Selenium: Functions to reduce peroxide free radicals that contribute to accelerated aging. It works synergistically with vitamin E as an antioxidant. It also plays a valuable role in proper thyroid function. Good sources are meat and seafood. Grains and vegetables are also good sources if they’re grown in selenium-rich soil. Recommended daily dosage is 55 micrograms with 400 micrograms being the upper limit.
‘Nutrients to Build Muscle’: Balance is the key
When I was young and desperate to build muscle, I was naïve and willing to accept many wild bodybuilding supplements claims at face value. Given that some of these claims pertained to high doses of certain minerals, it’s somewhat surprising (and a blessing) that I never hurt myself – at least not acutely.
Two wild claims stand out: At one time it was hypothesized that supplemental boron could raise testosterone levels in men. Just 3 micrograms was claimed to be the daily dosage that would turn a guy’s body into an anabolic machine that would nearly rival the effects of some steroids.
Another time, it was vanadium that was claimed to be a muscle building miracle via its purported ability to improve sensitivity to insulin.
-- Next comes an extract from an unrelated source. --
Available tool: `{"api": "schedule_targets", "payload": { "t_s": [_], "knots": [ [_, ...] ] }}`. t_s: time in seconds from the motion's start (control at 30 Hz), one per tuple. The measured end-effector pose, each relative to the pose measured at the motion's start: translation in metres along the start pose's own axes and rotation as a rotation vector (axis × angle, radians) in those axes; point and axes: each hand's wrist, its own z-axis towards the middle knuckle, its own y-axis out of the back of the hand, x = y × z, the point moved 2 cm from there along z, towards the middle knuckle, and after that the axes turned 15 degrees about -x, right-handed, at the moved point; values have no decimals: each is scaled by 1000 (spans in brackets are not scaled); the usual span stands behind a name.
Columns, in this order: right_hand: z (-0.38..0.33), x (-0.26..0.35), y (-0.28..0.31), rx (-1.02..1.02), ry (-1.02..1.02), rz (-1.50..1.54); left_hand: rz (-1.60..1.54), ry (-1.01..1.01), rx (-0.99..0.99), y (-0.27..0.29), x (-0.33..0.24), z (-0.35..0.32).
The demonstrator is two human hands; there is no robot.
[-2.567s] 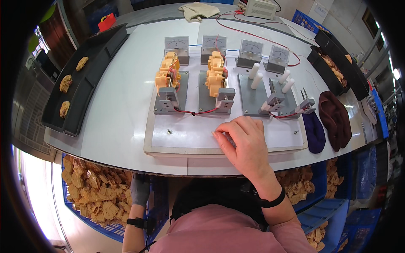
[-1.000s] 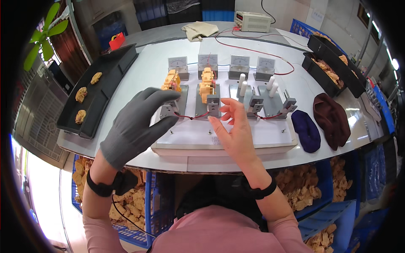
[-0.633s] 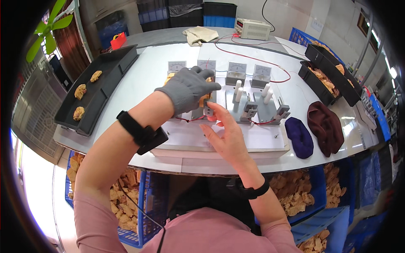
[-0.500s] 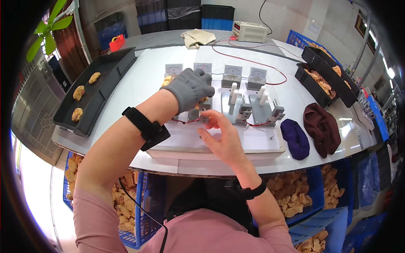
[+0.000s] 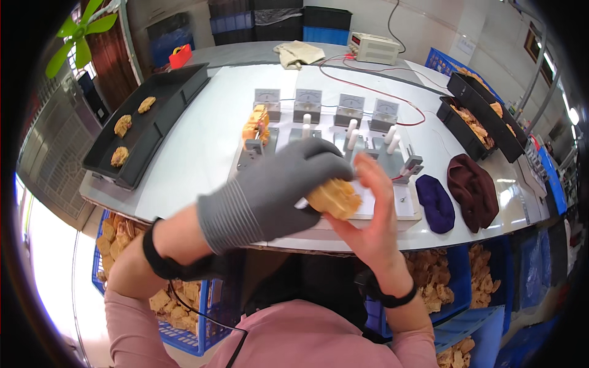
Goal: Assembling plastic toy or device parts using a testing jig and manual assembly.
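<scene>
Head view: the gloved left hand [image 5: 276,193] has lifted a tan wound block [image 5: 334,197] off the white fixture board [image 5: 402,205] — it now sits gripped just in front of that board, the bare right hand [image 5: 371,214] cupping it open-fingered underneath; removal looks done.

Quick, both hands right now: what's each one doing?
Left hand: gloved, closed on the tan block.
Right hand: bare, open, fingers spread beside the block.
</scene>
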Motion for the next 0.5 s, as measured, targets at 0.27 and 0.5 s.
{"api": "schedule_targets", "payload": {
  "t_s": [0.27, 0.5],
  "knots": [
    [-77, -6, 215, -181, -617, -279, -120, 27, -130, -28, 9, -55],
    [-212, 25, 617, -886, -1003, -1250, 396, 327, -421, 1, 83, -138]
  ]
}}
Supplemental versions of each of these respective minerals hit the market with huge promotional campaigns back around the late eighties and early nineties. Of course, the claims were bogus and the hype died down. But not before many guys ingested high doses of these (supposedly) ‘trace’ minerals.
My point: Be careful in consuming ‘nutrients to build muscle.’ Whether it’s a water soluble vitamin or a trace mineral such as zinc – more is only better if you’re not getting enough. If you’re already consuming enough, a higher dosage can very easily become a level that’s detrimental to health – especially in the case of some minerals and trace minerals.
As I’ve gotten older, I’ve noticed the “balanced diet approach” is a piece of wisdom that’s simple but priceless.